I'm making a simple program in C that reads an input. It then displays the number of characters used.
What I tried first:
#include <stdio.h>
int main(int argc, char** argv) {
int currentChar;
int charCount = 0;
while((currentChar = getchar()) != EOF) {
charCount++;
}
printf("Display char count? [y/n]");
int response = getchar();
if(response == 'y' || response == 'Y')
printf("Count: %d\n",charCount);
}
What happened:
I would enter some lines and end it with ^D
(I'm on Mac). The program would not wait at int response = getchar();
. I found online that this is because there is still content left in the input stream.
My first question is what content would that be? I don't enter anything after pressing ^D
to input EOF
and when I tried to print anything left in the stream, it would print a ?
.
What I tried next:
Assuming there were characters left in the input stream, I made a function to clear the input buffer:
void clearInputBuffer() {
while(getchar() != '\n') {};
}
I called the function right after the while loop:
while((currentChar = getchar()) != EOF) {
charCount++;
}
clearInputBuffer();
Now I would assume if there is anything left after pressing ^D
, it would be cleared up to the next \n
.
But instead, I can't stop the input request. When I press ^D
, rather than sending EOF
to currentChar
, a ^D
is shown on the terminal.
I know there is a probably a solution to this online, but since I'm not sure what exactly my problem is, I don't really know what to look for.

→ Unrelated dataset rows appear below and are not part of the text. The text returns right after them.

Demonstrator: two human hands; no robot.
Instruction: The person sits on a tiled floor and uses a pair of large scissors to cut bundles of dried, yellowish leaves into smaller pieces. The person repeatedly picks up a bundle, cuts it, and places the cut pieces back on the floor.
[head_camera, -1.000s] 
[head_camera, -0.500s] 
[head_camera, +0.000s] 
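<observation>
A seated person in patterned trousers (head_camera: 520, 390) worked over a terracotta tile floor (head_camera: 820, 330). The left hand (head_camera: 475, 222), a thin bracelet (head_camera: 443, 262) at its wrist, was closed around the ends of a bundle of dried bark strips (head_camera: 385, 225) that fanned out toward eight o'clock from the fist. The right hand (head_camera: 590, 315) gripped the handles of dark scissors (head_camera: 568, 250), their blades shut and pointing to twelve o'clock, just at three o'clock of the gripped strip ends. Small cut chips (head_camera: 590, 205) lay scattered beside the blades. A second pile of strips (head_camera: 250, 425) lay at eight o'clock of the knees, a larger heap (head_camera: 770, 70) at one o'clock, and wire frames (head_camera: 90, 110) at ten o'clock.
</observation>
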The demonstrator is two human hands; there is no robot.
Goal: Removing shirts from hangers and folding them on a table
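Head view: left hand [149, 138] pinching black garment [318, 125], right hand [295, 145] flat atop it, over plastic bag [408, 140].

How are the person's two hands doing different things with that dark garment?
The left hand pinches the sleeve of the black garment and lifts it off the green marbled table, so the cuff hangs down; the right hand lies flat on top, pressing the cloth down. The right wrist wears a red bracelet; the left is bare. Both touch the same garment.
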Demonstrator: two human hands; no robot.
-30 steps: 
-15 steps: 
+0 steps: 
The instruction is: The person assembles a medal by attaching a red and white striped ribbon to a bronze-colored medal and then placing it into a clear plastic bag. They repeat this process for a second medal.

Why is this happening? Can someone also explain exactly what is going on behind the scenes of this program and the Terminal?
man 3 termios - search for VEOF
. That will tell you what it actually does.
If you need more explanation, I'll start by saying the ISO C stdin
stream has a default buffer, so any bytes read are stored into that buffer unless this behavior is somehow overridden (e.g. setvbuf
).
The getchar
function will read from this default buffer unless the buffer has no characters in it left to read. In that case, it will call the read
function to actually store new data into that buffer and return the number of bytes read.
However, your terminal has its own input buffer. It will wait for an input sequence recognized as an end-of-line (EOL
) delimiter. This is where things get interesting. If ICANON
is enabled, and you use Ctrl+D with bytes in the terminal's input buffer already, then you effectively will send all of that pending bytes to the program, as if you had entered an end-of-line delimiter. The read
function will receive those bytes and store them in the input buffer used for stdin
, resulting in getchar
returning an appropriate value.
If Ctrl+D is pressed with no pending bytes in the terminal's input buffer, no data will be sent, read
will return 0, and EOF
gets returned by getchar
after getchar
sets the end-of-file indicator for the stdin
stream.
Given the two behaviors of Ctrl+D, it follows that pressing it twice will send all pending bytes on the first key press, effectively emptying the terminal's input buffer, followed by the second key press sending 0 bytes to read
, which means getchar
returns EOF
and the end-of-file indicator for stdin
is set.
If an error occurs (e.g. stdin
was closed), read
itself will return -1, and getchar
will return EOF
after setting the error indicator for the stdin
stream. The following may help to illustrate the idea of how it works, though there's likely a lot more going on behind the scenes with the TTY itself than just waiting for an EOL
or VEOF
and sending data after either one is detected:
Of course, if ICANON
isn't set on the controlling terminal, then you will never receive EOF
unless your input is not from a terminal because suddenly certain special key sequences like Ctrl+D won't be recognized as special key sequences since the feature is turned off.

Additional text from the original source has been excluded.